Chapter 7

Chapter Seven

D ray

“That’s her,” Beaufort says, leaning toward me and whispering into my ear as we line up outside the Great Hall.

“Her?” I say, following his gaze along the line of students, right past all the other shadow weavers, past the athletic kids who look like they might have some fight in them, past the ordinary kids to the freaks, losers and misfits right at the far end. My shoulders slump. “Fuck man, you can’t be serious.”

But one look at the frown on his face tells me he is. Beaufort rarely does anything but serious.

“But she’s so …” I groan. I’d had visions of our thrall being some curvy, pretty thing – an obedient and willing little pet. Fuck, I’d had wet dreams about it. Plenty and plenty of wet dreams.

The way that girl scowls at the air around her suggests she’d be anything but obedient or willing. I don’t even think she’d be fun.

“I was hoping we’d choose someone more … like her!” I say, staring straight at a stunning brunette who’s making eyes at me, blushing when I wink at her. She’s easily the most beautiful girl out here with a butt I want to slap and a chest I want to bury my face into.

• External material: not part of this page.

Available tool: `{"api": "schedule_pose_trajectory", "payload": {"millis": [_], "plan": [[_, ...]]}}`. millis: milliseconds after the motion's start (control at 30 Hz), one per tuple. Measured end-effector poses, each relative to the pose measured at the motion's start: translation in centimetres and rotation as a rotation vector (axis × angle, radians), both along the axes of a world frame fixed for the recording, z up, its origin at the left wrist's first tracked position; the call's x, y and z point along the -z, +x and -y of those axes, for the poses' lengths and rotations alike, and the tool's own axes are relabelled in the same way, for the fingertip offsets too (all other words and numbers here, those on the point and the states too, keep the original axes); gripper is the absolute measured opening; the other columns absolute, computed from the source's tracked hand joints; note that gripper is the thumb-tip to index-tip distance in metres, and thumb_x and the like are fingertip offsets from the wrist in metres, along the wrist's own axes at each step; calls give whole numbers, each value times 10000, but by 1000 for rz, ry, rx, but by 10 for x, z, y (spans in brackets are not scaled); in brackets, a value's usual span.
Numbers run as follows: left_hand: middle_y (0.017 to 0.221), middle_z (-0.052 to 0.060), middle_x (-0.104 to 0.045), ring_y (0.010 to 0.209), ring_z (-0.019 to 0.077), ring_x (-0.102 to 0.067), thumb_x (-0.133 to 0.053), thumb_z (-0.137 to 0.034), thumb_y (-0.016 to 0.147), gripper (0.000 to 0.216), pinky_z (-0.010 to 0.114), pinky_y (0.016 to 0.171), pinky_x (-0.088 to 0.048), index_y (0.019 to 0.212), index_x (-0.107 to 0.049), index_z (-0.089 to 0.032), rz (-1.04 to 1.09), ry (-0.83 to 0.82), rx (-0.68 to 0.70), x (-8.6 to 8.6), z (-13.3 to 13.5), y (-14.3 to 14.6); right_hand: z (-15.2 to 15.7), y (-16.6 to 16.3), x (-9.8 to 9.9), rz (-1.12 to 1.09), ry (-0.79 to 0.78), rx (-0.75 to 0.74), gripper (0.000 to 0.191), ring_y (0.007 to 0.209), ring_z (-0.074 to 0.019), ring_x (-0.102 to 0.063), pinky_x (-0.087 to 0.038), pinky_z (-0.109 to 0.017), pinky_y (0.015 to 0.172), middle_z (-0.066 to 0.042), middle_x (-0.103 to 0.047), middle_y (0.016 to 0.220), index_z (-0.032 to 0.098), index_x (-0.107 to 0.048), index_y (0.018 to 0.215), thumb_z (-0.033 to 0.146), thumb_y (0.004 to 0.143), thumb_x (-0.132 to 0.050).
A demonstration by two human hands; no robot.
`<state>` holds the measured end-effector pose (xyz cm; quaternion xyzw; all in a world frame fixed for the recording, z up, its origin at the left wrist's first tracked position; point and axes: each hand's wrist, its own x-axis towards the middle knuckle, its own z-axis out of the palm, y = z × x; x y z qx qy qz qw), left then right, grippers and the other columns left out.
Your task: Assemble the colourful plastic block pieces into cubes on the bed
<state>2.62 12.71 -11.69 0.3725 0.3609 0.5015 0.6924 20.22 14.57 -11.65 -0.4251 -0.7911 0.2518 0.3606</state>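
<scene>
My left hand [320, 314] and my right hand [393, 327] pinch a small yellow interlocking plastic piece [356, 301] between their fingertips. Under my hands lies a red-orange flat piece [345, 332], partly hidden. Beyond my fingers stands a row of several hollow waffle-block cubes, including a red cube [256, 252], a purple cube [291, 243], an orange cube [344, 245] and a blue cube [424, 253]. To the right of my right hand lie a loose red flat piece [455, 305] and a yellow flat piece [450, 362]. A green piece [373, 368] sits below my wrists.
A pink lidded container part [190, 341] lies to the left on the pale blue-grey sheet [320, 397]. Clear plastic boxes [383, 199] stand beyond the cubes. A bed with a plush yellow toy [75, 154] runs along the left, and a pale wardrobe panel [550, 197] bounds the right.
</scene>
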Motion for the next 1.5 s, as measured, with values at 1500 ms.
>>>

“No, it has to be her,” Beaufort says, eyes lingering on the scrawny girl. Her dirty hair is scraped tight around her skull, her clothes hang off her puny frame, and her expression is so bitter I can taste the sourness from here.

Definitely nothing fun about her.

I sniff the air, hoping to catch her scent, something that would explain why Beaufort has his sights set on her. But there are too many other scents swirling in the air out here on the field. Shadow weavers and the plain old commoners as well. Even if I strain my nostrils, I can’t make out her scent. Not in my human form anyway.

I kick at the cobbled ground and adopt a sulk on my face.

Only the elite among the shadow weavers are awarded the privilege of picking a thrall to serve them during their time at the academy. And now it seems Beaufort wants to throw that gift away.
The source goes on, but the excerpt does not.